The catch, tag and release process is an important component of the internship. The data will provide us information on the distribution and numbers of these small shark populations. We catch, tag and release as part of ORI’s (Oceanographic Research Institute) Cooperative Fish Tagging Project (ORI-CFTP). This program involves the voluntary cooperation of conservative anglers (by tagging and releasing the fish they catch) with the intention to monitor and conserve South Africa’s marine life in a sustainable manner.

Are they threatened?

Some of them are on IUCN red List, the Leopard catshark as data deficient and the Pyjama shark as near threatened. We only tag these sharks as priority species. The dark shyshark and the puffadder shyshark are not tagged as they are abundant but could be threatened in the future.


They are not really threatened by fishing because they are not target species, but some anglers do consider them as a bit of a pest and are not always treated in the most humane manner.

Fishing practical

We went out fishing with Ettiene. Prior to this fishing trip, Ettiene had showed us the ropes (or fishing lines, in this case) on the basics of fishing. We learned how to tie a few knots, prepare the bait and cast the line. We did attempt to fish last week after this practical lesson, however it proved unsuccessful as it was a no sea day and the ocean was subsequently a tad rough…

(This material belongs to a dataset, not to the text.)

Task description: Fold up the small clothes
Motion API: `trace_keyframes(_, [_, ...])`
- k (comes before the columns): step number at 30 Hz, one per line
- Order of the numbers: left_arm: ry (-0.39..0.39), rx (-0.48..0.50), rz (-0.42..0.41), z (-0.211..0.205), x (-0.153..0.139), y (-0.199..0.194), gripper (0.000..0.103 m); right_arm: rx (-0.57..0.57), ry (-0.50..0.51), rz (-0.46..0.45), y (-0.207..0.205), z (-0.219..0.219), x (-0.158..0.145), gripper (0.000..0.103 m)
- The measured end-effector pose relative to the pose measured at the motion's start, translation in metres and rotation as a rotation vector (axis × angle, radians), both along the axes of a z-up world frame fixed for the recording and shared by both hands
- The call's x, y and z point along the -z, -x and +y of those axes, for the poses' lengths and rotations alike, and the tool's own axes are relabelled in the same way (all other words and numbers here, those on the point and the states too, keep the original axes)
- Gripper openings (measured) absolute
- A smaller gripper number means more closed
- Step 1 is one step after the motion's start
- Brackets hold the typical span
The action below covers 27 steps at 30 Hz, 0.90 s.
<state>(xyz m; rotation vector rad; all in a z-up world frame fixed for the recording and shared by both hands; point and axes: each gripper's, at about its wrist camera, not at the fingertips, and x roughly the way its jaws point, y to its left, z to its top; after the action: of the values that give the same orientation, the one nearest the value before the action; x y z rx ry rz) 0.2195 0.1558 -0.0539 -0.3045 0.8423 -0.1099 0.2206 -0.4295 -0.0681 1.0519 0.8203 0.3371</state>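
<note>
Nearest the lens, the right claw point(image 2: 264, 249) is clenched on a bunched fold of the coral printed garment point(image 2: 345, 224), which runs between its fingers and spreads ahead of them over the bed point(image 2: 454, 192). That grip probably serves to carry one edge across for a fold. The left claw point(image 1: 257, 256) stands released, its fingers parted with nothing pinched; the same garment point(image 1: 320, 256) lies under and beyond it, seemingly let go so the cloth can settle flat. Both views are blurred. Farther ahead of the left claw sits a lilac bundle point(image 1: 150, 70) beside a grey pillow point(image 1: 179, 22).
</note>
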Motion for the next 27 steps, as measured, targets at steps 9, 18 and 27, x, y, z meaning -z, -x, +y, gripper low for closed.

Luckily, this week’s trip took a turn of events! We went out to Stanford’s Cove and it was a lovely day. It started off fairly quiet, we casted a few lines and waited for a bite, as you do. But then, as unexpectedly as ever… Caitlin caught a shark!

Once we caught the shark there was a few things we needed to do pretty quickly so we didn’t cause stress to the animal. Firstly we had to identify which species it was. This was a little difficult because the puffadder shyshark and dark shyshark sometimes crossbreed resulting in hybrids. So, genetics would be a plus in studying the shark populations.

This particular shark looked a lot like a puffadder shyshark as he had some slight orangey tinges in the photos but more like a dark shyshark due to his darker coloration when we were identifying it. In the end, we agreed to call it a puffadder with possible cross with a dark shyshark.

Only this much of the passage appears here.